How do machine learning algorithms help filter and sift through data and how do they help in appropriate model selection?
The Disease Model Finder works with large, molecular, sequencing-based datasets from multiple suppliers, and this is a task that demands proper data handling. For example, to allow researchers to compare models across these suppliers, the Disease Model Finder makes use of several machine learning algorithms, such as clustering algorithms and dimensionality reduction algorithms, to process and aggregate the data. These algorithms also enable researchers to visualize high-dimensionality datasets in 2-D for direct, visual model comparisons, as well as conduct differential gene expression analysis for models of interest. In combination with the multifaceted filter functionality, this allows researchers to find and source appropriate models for their research much more efficiently.
What insights do you think the Disease Model Finder can provide? (model types, fresh/frozen sample types, gene types)
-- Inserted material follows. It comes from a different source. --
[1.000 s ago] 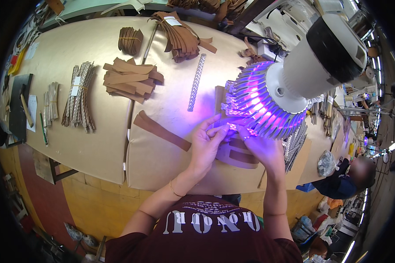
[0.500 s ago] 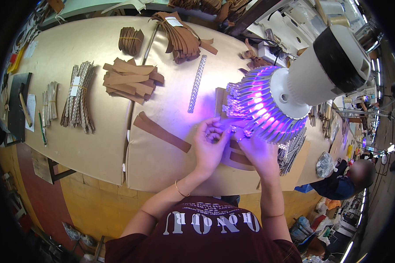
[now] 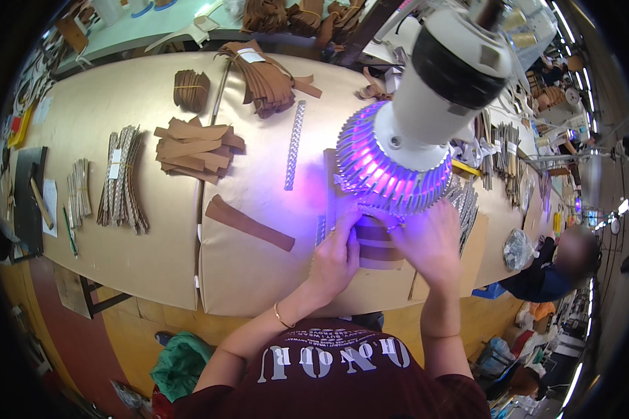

The Disease Model Finder provides many details pertaining to each disease model, but it also provides insight into where each model falls in relation to the others. For example, a researcher will be able to determine whether a specific colon cancer model is representative of colon cancer in general, or whether the model is more biologically distinct due to the presence of gene mutations or differentially expressed genes. Our comparison functionality can also help researchers find models that may be biologically similar across suppliers, whether in relation to proprietary gene sets or conventional pathways. This can be especially useful when conducting a large study that demands a panel of disease models.
How did the collaboration to make this resource originate?
We came up with the idea for the Disease Model Finder after having many conversations with researchers who use our platform. They had experienced much of the same issues I mentioned earlier, especially with having to contact multiple suppliers for a single study and having trouble obtaining the data necessary to QC or compare models. That was enough for us to start designing the blueprint for the Disease Model Finder, which was fine-tuned as we continued to reach out to researchers and suppliers about a more centralized and data-driven approach to disease model sourcing at Scientist.com.
What is your vision for the future of this work and the oncology field?
We are constantly striving to improve the utility of this application. That being said, we have plans to expand the scope of the Disease Model Finder from PDX models to all oncology models in the coming months. We also aim to incorporate additional bioinformatic tools that will provide researchers with disease model recommendations based on their search parameters. The platform at Scientist.com is constantly evolving to the needs of our clients, and the Disease Model Finder is a perfect manifestation of that.
Could you provide us your concluding thoughts on how cross-functional sector interaction between AI and biotech is expected to evolve in the future?
One thing I anticipate seeing more and more of in oncology research (and disease research in general) is AI-based drug-response predictions. Predicting whether a patient will respond to a therapeutic modality is a critical need in the oncology field, but it can be very difficult to make such predictions since they require a large pre-existing set of drug response data, as well as several other types of molecular data. Before even speaking about patients, most PDX models have only been tested against a few standards of care, if any. Cancer model sourcing would be tremendously improved with sufficient predictions into drug response, but this is an undertaking that will likely improve with time.